What's so special about them?
They have 3 colors: Gold, Silver and Bronze.
And what color are you going to wear tonight?
Gold, obviously!
Why not Silver? It'd be great if you could come second for a change.

olimpic condoms

The husband comes home and tells his wife : "honey, i got some olimpic condoms !" the wife asks: "olimpic? what do you mean by that?" "Yeah..olimpic. they come in 3 different colors: gold, silver and bronze.
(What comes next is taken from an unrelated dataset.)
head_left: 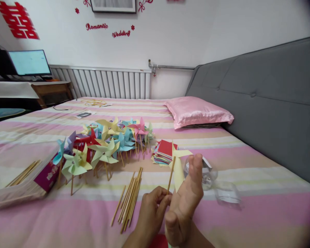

And guess what ? Tonight i think of wearing the gold ones !" to which the wife replies: "Honey..could you please wear the silver ones?! I'd love for you to finish second.."

If a seagull flys over the sea, then what flys over the bay?

A bagel!
(Came up with this Louis c**... style slapstick literature at 5 years old, give me bronze)

Being Asian at the Olympics

Child: Wins Bronze
Parent: Could have won silver
Child: Wins Silver
Parent: Could have won gold
Child: Wins Gold
Parent: Could have broken the World Record (WR)
Child: Broke WR
Parent: Could have been a Doctor

A man was arrested this evening in the park for p**... indecency in front a bronze figure of a young girl.

He was reportedly charged with statutory r**....

[Politics] Is mental gymnastics an Olympic Sport?

If it is, Sean Spicer could take home the gold, silver and bronze for the US.

Nadia would be proud

She was impressed by her country's performance last Olympics, as Romania took home Gold, Silver, Bronze, Tin and any other metals they could get their hands on.

How many bronze players do you need to change a lightbulb?

None. They can't climb the ladder.

How many bronze players (LoL) does it take to fix a lightbulb?

None, because they can't climb the ladder.
This might be a repost, I'm not sure.
¯\\_(ツ)_/¯

Bronze joke, How many bronze players (LoL) does it take to fix a lightbulb?